[WikiEN-l] Short-lived retreat

William Pietri william at scissor.com
Fri Feb 16 19:55:14 UTC 2007


Thomas Dalton wrote:
>> I believe his point is that until Wikipedia proved it could work,
>> allowing everybody to edit was seen as impossible, as way too risky to
>> work.
>>
>> I know you don't like to hear it, but to me, as somebody who started
>> pushing wikis before Wikipedia existed, your arguments against the
>> possibility of broadening adminship sound regrettably like the arguments
>> I used to get (and, amazingly, still get) about how open-to-anybody
>> editing is impossible.
>>     
>
> I understand what you're saying, but I think I've found the flaw in
> your argument. You are saying that Wikipedia has proven all the people
> that said a wiki could never work wrong - I'm not sure that's the
> case.
>
> Wikipedia has shown that a pure wiki doesn't work (beyond a certain
> size). We've had to introduce blocks and protection, both of which go
> against the idea of a wiki. We've compromised, and as such have
> managed to make a viable website.
>   

Well, actually, I don't think that was my point. My point was about the 
right attitude to risk.

I'm not sure there ever was such a thing as a "pure wiki" in the way 
that you describe it. Ward, after all, had root and wasn't afraid to use 
it; he's a pretty pragmatic guy. Regardless, that sort of idealistic 
purity is not something I've argued for or am arguing for here.

Just to be clear, I agree that having some number of trusted people with 
some limited set of special powers is probably necessary. And I agree 
that some of the various proposals are unlikely to work as offered. But 
I'm not particularly focused on any of them.

My point is that the particular solution we have now is unlikely to be 
the right one for the next couple of hundred years, and I don't think 
it's even a great one for the next year. Given the necessity of change, 
I'm concerned about attitudes and arguments that seem to apply more or 
less equally against any sort of innovation.

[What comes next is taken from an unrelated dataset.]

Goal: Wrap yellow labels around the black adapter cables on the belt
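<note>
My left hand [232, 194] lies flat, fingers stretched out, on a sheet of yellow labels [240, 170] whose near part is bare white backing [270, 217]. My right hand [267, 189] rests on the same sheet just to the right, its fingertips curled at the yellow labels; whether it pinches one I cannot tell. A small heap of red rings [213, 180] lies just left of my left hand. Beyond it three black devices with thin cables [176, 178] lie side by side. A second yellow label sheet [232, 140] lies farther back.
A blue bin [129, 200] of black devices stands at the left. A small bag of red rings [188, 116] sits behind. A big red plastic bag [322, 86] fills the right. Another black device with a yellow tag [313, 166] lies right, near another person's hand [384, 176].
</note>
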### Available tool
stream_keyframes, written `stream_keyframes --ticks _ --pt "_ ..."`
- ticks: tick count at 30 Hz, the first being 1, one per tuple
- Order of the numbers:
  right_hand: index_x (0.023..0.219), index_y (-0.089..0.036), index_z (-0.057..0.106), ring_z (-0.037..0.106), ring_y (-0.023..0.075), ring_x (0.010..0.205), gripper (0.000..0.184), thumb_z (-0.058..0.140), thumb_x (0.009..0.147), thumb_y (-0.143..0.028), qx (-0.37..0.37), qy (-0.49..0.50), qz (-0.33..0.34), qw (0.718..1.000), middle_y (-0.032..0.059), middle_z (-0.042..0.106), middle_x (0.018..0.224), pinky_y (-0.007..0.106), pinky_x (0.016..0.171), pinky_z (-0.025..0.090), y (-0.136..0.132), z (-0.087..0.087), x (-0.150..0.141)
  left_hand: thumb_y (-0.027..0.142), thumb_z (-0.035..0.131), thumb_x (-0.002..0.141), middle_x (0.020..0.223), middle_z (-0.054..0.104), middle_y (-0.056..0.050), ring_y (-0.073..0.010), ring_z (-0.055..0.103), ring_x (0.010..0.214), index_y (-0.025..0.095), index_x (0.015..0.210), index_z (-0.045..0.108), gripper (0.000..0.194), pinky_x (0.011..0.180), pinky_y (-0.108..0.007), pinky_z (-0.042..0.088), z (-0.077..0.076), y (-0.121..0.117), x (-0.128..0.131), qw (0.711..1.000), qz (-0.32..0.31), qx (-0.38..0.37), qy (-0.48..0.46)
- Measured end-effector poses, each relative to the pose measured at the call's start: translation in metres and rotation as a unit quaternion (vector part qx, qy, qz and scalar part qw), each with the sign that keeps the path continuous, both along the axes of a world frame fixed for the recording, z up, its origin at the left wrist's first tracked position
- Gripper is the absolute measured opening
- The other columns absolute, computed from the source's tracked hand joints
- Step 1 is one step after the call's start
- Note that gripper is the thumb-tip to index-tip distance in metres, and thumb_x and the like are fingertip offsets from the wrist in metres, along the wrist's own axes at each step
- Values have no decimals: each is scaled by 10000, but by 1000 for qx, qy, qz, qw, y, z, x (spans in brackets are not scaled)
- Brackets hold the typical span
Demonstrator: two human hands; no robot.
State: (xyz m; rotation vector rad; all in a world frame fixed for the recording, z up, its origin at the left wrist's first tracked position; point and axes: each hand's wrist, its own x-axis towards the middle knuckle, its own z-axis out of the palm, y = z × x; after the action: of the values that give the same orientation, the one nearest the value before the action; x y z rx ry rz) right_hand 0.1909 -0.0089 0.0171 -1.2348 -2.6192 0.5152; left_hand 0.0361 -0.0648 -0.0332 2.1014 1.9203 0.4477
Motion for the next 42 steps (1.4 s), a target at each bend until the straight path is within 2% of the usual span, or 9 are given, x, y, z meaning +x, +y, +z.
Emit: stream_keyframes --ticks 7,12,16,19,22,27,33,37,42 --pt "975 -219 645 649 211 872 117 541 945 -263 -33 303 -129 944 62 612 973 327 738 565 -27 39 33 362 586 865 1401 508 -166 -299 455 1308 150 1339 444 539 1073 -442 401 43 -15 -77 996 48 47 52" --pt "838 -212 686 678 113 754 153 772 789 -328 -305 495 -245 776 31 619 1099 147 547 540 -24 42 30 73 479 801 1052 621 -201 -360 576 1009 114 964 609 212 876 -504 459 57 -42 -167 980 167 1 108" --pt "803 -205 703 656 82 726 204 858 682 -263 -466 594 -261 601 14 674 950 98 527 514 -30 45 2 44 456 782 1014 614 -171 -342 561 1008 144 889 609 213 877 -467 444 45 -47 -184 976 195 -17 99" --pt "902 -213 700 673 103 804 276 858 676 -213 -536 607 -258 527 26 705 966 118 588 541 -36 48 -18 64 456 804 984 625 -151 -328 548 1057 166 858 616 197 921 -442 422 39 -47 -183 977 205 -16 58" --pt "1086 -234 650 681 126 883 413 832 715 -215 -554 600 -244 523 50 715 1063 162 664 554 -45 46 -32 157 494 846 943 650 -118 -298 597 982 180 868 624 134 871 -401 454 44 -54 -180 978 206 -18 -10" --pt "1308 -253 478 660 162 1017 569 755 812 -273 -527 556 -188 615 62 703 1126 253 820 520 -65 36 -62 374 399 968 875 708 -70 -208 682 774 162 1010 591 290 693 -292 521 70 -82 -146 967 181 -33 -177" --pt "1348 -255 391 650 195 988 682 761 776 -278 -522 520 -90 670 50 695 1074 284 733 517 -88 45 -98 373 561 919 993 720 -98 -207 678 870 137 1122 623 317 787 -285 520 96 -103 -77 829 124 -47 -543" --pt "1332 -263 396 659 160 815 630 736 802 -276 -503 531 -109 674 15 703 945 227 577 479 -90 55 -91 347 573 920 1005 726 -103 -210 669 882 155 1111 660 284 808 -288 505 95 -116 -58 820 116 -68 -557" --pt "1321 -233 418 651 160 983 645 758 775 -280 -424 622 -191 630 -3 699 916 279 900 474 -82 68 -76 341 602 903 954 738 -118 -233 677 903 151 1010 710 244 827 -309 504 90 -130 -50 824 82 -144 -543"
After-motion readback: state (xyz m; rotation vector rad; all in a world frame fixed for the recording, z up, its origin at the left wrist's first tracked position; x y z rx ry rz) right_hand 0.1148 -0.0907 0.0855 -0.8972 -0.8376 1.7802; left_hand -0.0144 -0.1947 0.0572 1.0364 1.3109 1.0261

Maybe that's not how you're intending to come across. However, in 
describing Wikipedia as a "well-established institution", in claiming 
"our aim is to reduce risk to the minimum
possible," and arguing against proposed changes without offering 
alternatives or constructive criticism, that's the impression I'm getting.


> There have been multiple requests for evidence that opening up
> adminship won't work - pre-admin Wikipedia is that evidence. It didn't
> work, and that's why admins were created in the first place.
>   

I think that's evidence that getting rid of admins won't work. I agree, 
and I don't think anybody is advocating that. But it's not proof that 
opening up adminship to any degree along the spectrum won't work.

Did you happen to see this bit on semi-protection?

http://blog.jimmywales.com/index.php/archives/2006/06/17/the-new-york-times-gets-it-exactly-backwards/

I think this is the right spirit to bring to these discussions on 
administrative power, not just editing power. If we're looking for a 
direction to move in, I think the default bias should be to seek more 
openness, and that we should move in more closed directions only with 
reluctance and a sense of (hopefully temporary) defeat.